All of these things are, of course, important. And all of these things are important to CVS Health in terms of how we approach our holistic cost management strategy.

Finally, there are carve-out vendors that look to do all of that. It's a full carve-out vendor, where they look to take all of those types of opportunities, including dispensing and adjudication of claims, outside of the current setup for the client.

This is today's landscape, and it really draws the question, does a client want a fragmented and separated approach, or one that's more integrated together, where they may be able to get the best from the cost management strategies? But also how those connect to connectivity and care opportunities for members and connectivity for physicians that are important.

As we've dug in and taken a closer look at the carve-out vendors, and the activities they do, and some of the results that they at least claim to create, some of our findings are, first, there's high program parity. Meaning we've not found a carve-out vendor that's offering a unique strategy that's not already deployed or able to be deployed for clients of CVS Health.

This includes utilization management, having stringent criteria that is designed both to make sure that the start of therapy is appropriate but also that is reassessing therapy over time, determining if it's not providing a clinical benefit, it should be stopped.

Also includes quality limits. Things designed to make sure that we don't see dose escalation or waste that happens throughout therapy after it's been started.

But again, we see program parity around utilization management, we see program parity around co-pay optimization. We see clients today within CVS Health saving considerable money through programs that take advantage of formulary, utilization management, copay optimization, and other elements already today.

And finally, we don't see parity, actually, in terms of connectivity. And I'll cover that a little bit more in just a few minutes.

We've also seen, in carve-out situations, an increase in member disruption. Members losing the ability to easily and efficiently obtain their prescription when it is necessary.

And that disruption, of course, creates issues in care management in the continuity of care for patients who do need these medications for important chronic and long-term conditions, both in the specialty space and outside of that.

So member disruption, certainly not anything we think any client wants to necessarily go towards. But we want cost management strategies that keep the member at the core as well, to take care of members while creating cost savings. And unfortunately, we have not seen that consistently for certain programs as clients carve out.

And then, the net cost remains unclear. We've seen claims of savings that are total savings, but not incremental savings for the client over what they're already achieving today. Or we see savings claims that assumes clients are going to take more aggressive approaches to formulary, or utilization management, or may start a new savings component, like through copay optimization, where they could be doing that already today.
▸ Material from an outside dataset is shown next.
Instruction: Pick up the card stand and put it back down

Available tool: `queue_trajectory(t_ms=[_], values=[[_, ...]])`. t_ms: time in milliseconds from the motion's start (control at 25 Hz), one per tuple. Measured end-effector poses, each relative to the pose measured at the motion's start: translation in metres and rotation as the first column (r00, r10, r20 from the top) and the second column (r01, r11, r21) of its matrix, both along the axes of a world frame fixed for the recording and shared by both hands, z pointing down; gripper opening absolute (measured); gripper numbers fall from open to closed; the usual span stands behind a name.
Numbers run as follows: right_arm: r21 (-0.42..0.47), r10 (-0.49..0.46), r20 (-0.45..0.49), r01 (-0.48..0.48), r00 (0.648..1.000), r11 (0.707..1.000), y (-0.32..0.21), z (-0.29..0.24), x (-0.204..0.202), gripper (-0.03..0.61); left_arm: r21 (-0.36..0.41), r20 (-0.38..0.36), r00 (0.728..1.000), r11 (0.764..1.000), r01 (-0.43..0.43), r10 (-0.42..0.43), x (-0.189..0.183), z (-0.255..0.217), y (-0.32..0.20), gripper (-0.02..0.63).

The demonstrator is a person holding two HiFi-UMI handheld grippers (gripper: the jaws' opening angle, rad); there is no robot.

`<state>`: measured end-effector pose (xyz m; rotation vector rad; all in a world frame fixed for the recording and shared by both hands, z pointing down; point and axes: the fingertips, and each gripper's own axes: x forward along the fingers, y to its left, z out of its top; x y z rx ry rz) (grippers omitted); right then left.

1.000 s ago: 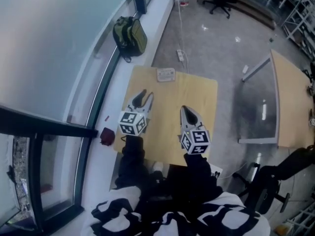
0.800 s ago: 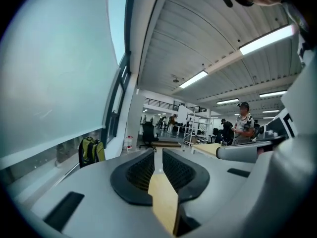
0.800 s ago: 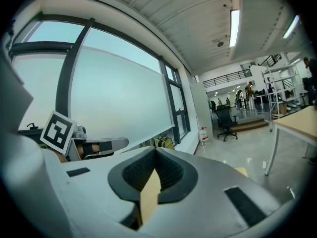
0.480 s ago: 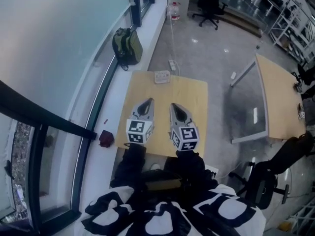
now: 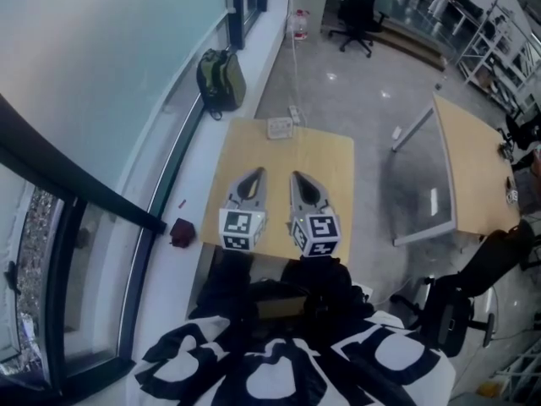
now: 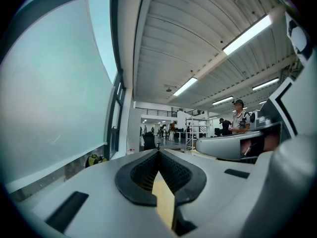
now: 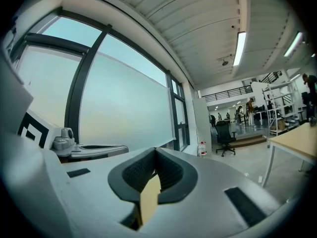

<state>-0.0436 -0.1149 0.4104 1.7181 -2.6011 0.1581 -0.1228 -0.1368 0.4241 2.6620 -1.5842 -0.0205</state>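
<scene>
Two tools hover side by side above the near half of the light wooden worktop (image 5: 330,155) in the head view. The left tool (image 5: 256,174) and the right tool (image 5: 297,178) are close together and point away from the person toward the far edge. Each has its jaws together with nothing in them. The card stand (image 5: 281,128) sits on the worktop at the middle of that far edge, ahead of both tool tips, well apart from them and touched by neither. A green backpack (image 5: 221,78) rests by the window beyond the worktop's far left corner.

In the left gripper view, the left tool (image 6: 158,152) has its dark ribbed pads meeting at the tip. Nothing is clamped, and a strip of worktop (image 6: 164,202) shows beneath them.

In the right gripper view, the right tool (image 7: 155,149) is likewise closed and empty over the worktop (image 7: 147,205). An office chair (image 7: 224,135) stands on the floor ahead.

A second earlier the left tool's jaws stood apart; now they are closed. The two tools were then spread wider and have since drawn together. The card stand keeps the same spot at the far edge.
</scene>
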Motion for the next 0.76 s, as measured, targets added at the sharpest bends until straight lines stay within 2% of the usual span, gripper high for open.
queue_trajectory(t_ms=[240, 760], values=[[-0.003, -0.001, 0.030, 0.002, 1.000, 1.000, 0.017, 0.000, 0.001, 0.020, 0.037, 0.026, 1.000, 0.999, -0.006, 0.005, 0.003, -0.008, 0.016, 0.011], [-0.011, 0.009, 0.027, -0.009, 1.000, 1.000, 0.031, 0.005, 0.009, 0.020, 0.011, 0.007, 0.999, 0.999, -0.051, 0.051, 0.016, 0.003, 0.031, 0.011]])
And then finally, it's unclear if the savings is net of potentially additional fees that have to be paid for that program management, or additional costs to the client that may come from lower rebates being earned through that carve-out opportunity.

So these are all important aspects that need to be understood, assessed to make an appropriate decision for any client that's considering how do they get more out of their special cost management strategy. And is it really delivering unique strategies, is it taking care of the member and not creating undue disruption? And is it leading to true net cost savings, or is it just a repackaging of the same savings, and maybe even less savings, than what they're already realizing?

So I hope this has been helpful in terms of our view and what we've seen recently in our own findings around carve-out situations. Enjoy your day.